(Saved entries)
Start of Block
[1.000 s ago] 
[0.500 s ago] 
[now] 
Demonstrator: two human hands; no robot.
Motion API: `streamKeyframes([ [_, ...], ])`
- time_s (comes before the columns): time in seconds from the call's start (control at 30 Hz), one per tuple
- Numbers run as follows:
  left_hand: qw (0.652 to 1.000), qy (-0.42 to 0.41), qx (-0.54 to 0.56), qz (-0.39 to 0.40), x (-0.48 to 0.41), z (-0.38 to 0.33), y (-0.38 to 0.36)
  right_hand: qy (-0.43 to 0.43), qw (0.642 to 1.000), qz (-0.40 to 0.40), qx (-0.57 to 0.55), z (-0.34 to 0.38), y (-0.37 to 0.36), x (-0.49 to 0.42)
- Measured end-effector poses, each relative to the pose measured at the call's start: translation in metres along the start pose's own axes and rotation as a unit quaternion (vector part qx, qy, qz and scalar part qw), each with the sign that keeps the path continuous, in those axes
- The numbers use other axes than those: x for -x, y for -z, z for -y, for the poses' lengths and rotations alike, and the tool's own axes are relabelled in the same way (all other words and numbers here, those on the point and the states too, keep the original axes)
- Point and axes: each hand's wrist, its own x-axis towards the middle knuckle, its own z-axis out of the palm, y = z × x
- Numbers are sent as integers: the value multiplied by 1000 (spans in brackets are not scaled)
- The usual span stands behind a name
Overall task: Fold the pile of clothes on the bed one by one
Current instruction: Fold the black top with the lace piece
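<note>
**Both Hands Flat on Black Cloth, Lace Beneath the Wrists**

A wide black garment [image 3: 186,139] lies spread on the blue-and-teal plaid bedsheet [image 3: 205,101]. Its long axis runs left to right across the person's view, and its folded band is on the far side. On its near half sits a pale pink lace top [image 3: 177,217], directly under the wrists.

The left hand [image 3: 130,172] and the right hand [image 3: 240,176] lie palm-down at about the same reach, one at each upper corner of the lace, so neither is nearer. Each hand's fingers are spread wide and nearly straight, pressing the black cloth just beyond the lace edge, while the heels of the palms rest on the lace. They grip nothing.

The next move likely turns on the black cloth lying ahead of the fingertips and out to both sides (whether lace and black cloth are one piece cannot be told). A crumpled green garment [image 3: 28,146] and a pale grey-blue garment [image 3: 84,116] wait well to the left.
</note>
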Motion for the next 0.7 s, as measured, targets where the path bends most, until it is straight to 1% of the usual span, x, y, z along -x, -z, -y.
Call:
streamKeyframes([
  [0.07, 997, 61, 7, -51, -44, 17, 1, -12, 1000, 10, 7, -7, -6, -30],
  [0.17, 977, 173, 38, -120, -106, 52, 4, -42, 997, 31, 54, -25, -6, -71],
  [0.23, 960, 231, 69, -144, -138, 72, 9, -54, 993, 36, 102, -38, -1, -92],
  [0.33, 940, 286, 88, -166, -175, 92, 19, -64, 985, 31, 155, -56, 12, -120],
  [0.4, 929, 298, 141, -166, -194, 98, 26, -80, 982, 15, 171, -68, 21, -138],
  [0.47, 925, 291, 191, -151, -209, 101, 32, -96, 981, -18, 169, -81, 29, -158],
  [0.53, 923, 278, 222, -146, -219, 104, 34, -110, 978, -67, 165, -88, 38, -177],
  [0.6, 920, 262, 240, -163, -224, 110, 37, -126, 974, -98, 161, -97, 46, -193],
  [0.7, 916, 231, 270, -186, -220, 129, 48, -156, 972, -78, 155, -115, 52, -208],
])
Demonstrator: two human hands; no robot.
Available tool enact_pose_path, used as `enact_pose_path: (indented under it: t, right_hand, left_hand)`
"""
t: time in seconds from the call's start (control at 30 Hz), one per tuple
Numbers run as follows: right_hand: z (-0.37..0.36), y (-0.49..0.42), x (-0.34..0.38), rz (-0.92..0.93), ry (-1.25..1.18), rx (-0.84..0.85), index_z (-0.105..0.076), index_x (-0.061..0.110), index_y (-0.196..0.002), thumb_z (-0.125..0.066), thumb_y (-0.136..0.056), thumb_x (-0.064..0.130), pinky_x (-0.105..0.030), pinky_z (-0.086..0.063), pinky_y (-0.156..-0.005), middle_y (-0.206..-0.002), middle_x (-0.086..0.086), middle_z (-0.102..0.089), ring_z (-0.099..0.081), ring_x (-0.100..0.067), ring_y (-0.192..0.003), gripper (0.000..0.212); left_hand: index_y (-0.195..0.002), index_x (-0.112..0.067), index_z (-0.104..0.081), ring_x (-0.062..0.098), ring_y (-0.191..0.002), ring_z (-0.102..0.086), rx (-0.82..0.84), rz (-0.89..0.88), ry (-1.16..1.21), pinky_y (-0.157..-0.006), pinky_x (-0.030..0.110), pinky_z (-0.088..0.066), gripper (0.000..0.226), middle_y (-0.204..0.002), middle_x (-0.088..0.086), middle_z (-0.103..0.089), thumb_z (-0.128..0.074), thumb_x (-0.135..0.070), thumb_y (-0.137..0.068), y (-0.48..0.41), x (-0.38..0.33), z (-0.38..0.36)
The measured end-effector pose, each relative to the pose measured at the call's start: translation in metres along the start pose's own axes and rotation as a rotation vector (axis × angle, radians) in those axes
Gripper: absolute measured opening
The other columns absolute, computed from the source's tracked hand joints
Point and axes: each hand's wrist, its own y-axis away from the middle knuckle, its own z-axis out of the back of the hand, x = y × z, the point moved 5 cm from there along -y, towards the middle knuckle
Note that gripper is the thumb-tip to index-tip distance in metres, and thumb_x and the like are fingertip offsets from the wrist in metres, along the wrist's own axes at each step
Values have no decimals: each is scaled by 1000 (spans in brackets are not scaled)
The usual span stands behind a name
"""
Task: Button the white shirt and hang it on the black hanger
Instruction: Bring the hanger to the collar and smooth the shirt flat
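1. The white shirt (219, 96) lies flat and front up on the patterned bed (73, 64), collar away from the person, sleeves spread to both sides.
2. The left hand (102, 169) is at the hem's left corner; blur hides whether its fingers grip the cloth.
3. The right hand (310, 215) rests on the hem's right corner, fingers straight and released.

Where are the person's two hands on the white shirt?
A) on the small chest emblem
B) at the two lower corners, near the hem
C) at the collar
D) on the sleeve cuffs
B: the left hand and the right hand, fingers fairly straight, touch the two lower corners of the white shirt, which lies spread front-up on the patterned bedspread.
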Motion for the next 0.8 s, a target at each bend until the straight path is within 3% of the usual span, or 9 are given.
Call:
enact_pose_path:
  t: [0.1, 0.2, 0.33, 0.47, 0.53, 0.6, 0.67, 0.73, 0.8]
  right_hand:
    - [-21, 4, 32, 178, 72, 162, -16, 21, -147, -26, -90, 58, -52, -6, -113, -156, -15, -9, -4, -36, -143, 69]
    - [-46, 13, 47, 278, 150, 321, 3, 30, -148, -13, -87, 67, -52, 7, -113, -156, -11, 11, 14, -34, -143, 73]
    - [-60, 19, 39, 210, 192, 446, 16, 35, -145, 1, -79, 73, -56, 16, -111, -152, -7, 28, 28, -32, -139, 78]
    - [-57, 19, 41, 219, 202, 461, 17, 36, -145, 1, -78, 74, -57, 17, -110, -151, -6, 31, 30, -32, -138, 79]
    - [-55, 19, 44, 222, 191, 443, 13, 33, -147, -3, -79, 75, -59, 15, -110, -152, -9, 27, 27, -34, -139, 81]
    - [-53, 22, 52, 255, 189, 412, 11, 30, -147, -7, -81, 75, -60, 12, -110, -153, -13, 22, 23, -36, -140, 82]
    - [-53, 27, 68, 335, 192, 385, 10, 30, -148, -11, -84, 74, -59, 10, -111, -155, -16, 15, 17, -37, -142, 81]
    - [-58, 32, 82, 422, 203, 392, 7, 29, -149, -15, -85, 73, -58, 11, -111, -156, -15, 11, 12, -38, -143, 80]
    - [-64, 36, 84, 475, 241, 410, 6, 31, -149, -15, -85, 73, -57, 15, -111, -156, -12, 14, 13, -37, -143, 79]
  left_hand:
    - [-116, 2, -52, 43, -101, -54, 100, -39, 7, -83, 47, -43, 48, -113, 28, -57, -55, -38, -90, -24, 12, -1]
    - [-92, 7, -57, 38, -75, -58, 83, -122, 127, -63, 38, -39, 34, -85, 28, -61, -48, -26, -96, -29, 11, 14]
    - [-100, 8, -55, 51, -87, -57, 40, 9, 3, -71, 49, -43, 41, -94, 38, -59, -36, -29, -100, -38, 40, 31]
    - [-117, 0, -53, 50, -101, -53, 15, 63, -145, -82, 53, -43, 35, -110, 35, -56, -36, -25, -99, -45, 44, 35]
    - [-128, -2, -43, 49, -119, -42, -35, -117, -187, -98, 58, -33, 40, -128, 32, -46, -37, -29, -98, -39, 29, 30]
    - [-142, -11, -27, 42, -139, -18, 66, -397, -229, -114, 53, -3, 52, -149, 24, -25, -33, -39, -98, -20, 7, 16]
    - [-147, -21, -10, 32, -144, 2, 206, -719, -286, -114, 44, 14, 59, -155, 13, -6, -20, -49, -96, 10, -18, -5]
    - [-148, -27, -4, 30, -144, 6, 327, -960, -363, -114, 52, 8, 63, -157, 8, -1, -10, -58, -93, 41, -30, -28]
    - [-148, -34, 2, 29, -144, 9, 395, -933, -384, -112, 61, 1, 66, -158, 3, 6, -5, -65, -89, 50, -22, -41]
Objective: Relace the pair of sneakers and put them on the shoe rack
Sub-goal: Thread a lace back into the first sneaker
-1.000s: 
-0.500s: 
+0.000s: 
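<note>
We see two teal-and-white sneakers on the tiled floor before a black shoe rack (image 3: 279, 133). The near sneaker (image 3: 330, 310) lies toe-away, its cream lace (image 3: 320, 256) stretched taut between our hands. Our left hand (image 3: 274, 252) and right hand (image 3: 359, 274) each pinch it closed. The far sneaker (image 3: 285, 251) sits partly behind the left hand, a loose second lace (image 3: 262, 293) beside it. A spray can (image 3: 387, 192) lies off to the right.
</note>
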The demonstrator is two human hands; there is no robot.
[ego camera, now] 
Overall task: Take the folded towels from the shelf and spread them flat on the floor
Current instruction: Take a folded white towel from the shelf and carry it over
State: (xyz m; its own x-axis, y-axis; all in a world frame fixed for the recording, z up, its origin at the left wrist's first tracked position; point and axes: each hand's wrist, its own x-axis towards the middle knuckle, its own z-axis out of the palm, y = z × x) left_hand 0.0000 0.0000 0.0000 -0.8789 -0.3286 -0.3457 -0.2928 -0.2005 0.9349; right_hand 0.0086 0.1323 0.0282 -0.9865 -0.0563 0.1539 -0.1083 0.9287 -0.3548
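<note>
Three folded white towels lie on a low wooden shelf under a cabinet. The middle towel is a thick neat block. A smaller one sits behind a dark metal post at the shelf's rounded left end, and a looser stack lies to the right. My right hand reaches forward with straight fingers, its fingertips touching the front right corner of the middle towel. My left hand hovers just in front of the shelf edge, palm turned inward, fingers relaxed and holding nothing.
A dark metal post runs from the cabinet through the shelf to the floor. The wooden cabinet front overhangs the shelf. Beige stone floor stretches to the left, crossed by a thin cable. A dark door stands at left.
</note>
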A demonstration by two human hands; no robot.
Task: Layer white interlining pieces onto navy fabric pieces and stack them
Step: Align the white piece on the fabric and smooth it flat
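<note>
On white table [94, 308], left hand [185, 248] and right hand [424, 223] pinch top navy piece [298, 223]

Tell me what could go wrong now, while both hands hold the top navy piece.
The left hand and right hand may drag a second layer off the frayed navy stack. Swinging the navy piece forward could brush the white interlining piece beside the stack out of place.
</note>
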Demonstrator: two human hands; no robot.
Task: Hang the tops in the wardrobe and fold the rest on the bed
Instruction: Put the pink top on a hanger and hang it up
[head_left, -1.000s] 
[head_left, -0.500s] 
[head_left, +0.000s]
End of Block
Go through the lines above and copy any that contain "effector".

- Measured end-effector poses, each relative to the pose measured at the call's start: translation in metres along the start pose's own axes and rotation as a unit quaternion (vector part qx, qy, qz and scalar part qw), each with the sign that keeps the path continuous, in those axes
The measured end-effector pose, each relative to the pose measured at the call's start: translation in metres along the start pose's own axes and rotation as a rotation vector (axis × angle, radians) in those axes

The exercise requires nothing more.